Anger is the thing which is like a virus; deleting all the positive things and instead of that filling all the stresses and worries in one’s life. There can be many reasons for getting anger, but the best one is who is able to control the anger and live normally. In the Holy book Bhagwadgita, it has also been written- “The person who stays similar in every circumstances, and for whom joy and sorrow both are similar; that person can be said as the wise human.” Well, here we will be describing about the yogasana which is mostly meant for anger management.
Hello everyone, here we will be talking about Sasakasana also known as rabbit or hare pose. Many of the asanas are named with the prefix of some animals, birds or other beings. All of them has their own benefits and advantages.
What is Sasakasana?
Sasakasana is made of two Sanskrit word ‘Sasaka’ which means rabbit or hare; and ‘asana’ which means pose or posture. In this pose, your body will look like a sitting rabbit. Rabbit Pose is an intense forward bending pose, which is opposite the . It stretches the entire back of the spine and shoulders. This pose resembles the rounded spine of a rabbit. Now, we shall be discussing how to do this; and the steps mandatory for Sasakasana.
Steps for Sasakasana:-
There are several steps are meant for sasakasana, which should be carefully performed for better results.

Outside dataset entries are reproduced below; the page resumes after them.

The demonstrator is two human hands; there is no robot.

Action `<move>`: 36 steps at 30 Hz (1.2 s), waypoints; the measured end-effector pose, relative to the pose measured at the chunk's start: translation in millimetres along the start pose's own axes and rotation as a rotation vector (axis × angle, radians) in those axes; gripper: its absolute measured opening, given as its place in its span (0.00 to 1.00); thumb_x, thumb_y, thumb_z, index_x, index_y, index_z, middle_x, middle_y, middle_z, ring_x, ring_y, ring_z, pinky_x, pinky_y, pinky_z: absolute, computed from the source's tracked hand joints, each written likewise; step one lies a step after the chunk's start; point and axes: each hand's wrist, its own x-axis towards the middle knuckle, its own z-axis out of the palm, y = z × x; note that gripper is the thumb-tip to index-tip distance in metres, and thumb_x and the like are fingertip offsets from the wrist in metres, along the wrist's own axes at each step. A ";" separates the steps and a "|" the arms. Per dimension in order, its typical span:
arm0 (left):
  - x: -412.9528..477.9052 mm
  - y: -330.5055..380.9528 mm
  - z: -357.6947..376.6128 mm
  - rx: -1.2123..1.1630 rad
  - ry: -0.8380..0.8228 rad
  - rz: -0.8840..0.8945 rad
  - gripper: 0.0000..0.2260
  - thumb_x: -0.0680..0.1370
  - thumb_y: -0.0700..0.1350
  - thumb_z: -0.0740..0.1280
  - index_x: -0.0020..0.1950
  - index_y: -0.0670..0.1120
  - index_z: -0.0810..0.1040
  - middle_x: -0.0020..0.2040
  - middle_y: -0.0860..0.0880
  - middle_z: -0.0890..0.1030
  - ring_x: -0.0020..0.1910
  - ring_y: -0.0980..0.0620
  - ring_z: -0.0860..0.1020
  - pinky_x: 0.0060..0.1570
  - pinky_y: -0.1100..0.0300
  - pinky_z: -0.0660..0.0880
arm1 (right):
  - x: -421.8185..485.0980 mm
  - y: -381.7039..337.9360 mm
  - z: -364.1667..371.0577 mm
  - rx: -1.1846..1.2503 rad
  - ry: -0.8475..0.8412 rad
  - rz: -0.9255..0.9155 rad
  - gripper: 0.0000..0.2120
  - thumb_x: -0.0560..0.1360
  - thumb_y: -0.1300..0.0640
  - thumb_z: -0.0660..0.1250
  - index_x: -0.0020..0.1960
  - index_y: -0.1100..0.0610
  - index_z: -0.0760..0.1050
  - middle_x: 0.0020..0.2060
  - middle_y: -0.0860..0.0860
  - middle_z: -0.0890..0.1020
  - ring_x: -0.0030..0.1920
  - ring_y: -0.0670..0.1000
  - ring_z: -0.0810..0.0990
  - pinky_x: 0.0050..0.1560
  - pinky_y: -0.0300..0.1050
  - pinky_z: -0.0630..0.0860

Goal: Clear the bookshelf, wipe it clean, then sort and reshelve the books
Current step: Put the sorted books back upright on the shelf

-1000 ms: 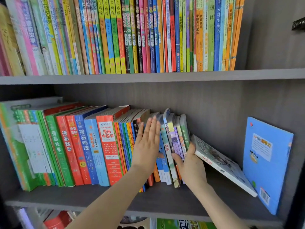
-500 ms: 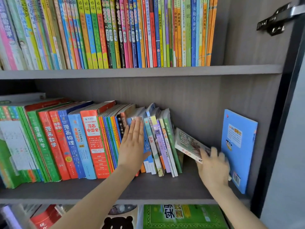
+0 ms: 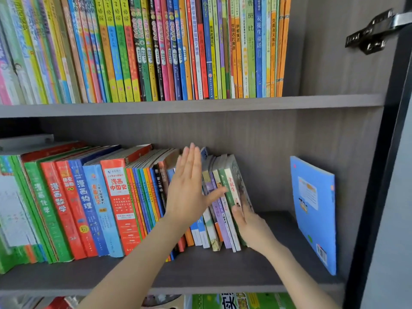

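With my left hand [image 3: 189, 195] flat on the spines and my right hand [image 3: 252, 226] pressing straight-fingered on the thin green-and-white end paperback [image 3: 230, 186] beneath them, neither gripping anything, I should squeeze the leaning row of colourful paperbacks [image 3: 219, 219] upright, pushing low and evenly.

the person's left hand [image 3: 189, 192] and right hand [image 3: 252, 226]: both bare, with slender fingers, joined to bare forearms [image 3: 138, 259] as far as visible.
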 end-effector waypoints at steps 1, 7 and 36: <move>6.0 3.6 -1.2 -0.048 -0.048 0.013 0.47 0.72 0.69 0.58 0.78 0.40 0.45 0.79 0.44 0.49 0.77 0.49 0.45 0.73 0.59 0.41 | -9.0 -0.6 -8.6 -0.077 0.042 -0.031 0.26 0.81 0.41 0.47 0.77 0.47 0.56 0.67 0.53 0.74 0.64 0.57 0.75 0.57 0.50 0.73; 11.5 18.6 7.8 -0.039 -0.096 0.059 0.42 0.69 0.55 0.75 0.73 0.33 0.62 0.69 0.36 0.71 0.69 0.38 0.69 0.70 0.52 0.62 | -66.5 0.3 -42.3 -0.308 1.117 -0.183 0.17 0.71 0.57 0.67 0.58 0.61 0.75 0.52 0.58 0.80 0.47 0.59 0.79 0.39 0.48 0.76; -22.7 24.4 28.8 -0.499 0.114 -0.385 0.14 0.79 0.36 0.61 0.64 0.41 0.76 0.49 0.47 0.79 0.45 0.53 0.75 0.45 0.65 0.71 | -9.7 23.1 24.5 0.101 0.137 0.071 0.59 0.59 0.32 0.74 0.76 0.47 0.41 0.71 0.45 0.66 0.63 0.53 0.75 0.55 0.50 0.76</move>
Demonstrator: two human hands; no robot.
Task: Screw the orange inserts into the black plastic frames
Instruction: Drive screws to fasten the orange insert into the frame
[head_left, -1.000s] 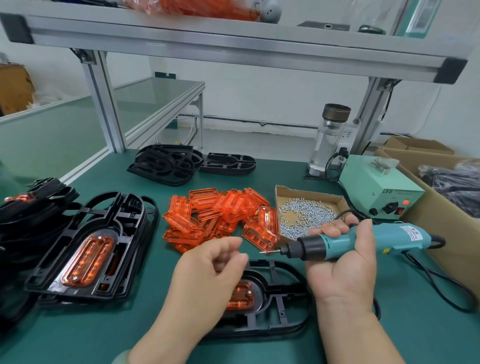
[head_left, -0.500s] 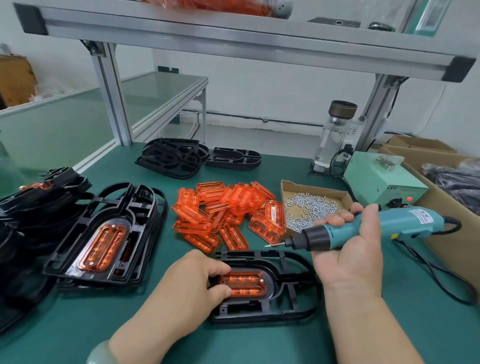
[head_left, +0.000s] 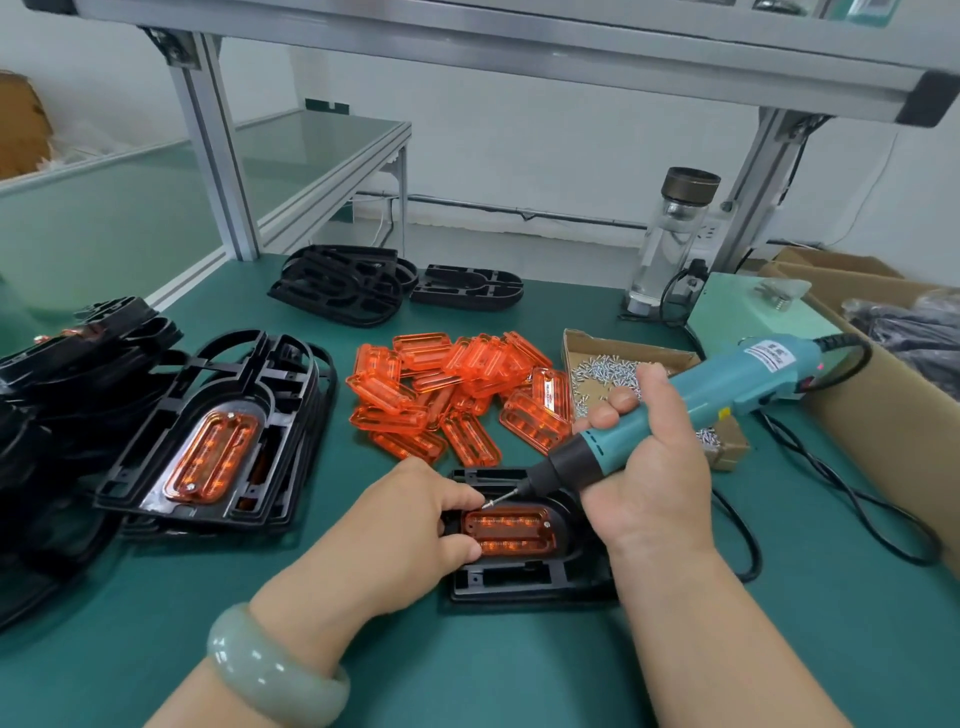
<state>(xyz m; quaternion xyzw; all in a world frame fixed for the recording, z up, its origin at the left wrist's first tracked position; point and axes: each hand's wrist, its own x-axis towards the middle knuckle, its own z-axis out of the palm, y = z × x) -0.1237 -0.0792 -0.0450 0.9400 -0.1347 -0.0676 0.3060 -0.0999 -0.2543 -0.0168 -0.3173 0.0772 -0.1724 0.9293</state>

Before moving to asana Sasakasana, one should be knowing how to do Vajrasana. Actually, it is the first step for this. Well, following are the steps for Vajrasana.
Steps for Vajrasana-
- Fold both legs and place them under your hips.
- Make sure both your heels stick out, and your toes should touch your hips.
- Remember thumbs of both your toes should touch each other.
- Keep your back, neck and your head straight.Rest you hands on the knees in front.
Steps for Sasakasana-
- Now you should proceed to do ‘Sasakasana’. ‘Sasakasana’ is an extension of ‘Vajrasana’. Inhale while you lift your hands upwards.
- While you bend forward, release your breath and at the same you should stretch your hands forward, remember to keep your hands stretched on the ground.
- The forehead should also touch the ground. In fact the forehead should rest on the ground.
- You should keep yourself in this yoga pose for sometime, before you eventually come back to the original ‘Vajrasana’ yoga pose.
Now, we shall be talking about the benefits of Sasakasana. As discussed, it is highly beneficial for Anger management; in addition it has many more benefits too.
Benefits of Sasakasana:-
- It massages your heart automatically.
- It cures mental illness, irritability and stress too.
- One who daily perform it, can always be seen jolly and free-minded.
- It gives strength to pancreas, liver, kidneys and intestines.
- It reduces fat from waist, buttocks and thighs.
- It is a good thing for eased digestion.
- It keeps your body flexible and maintains the elasticity of the body.
So, in this way we saw the detailed description of Sasakasana. One should perform this daily and in a regular basis for better results. Take care and live well!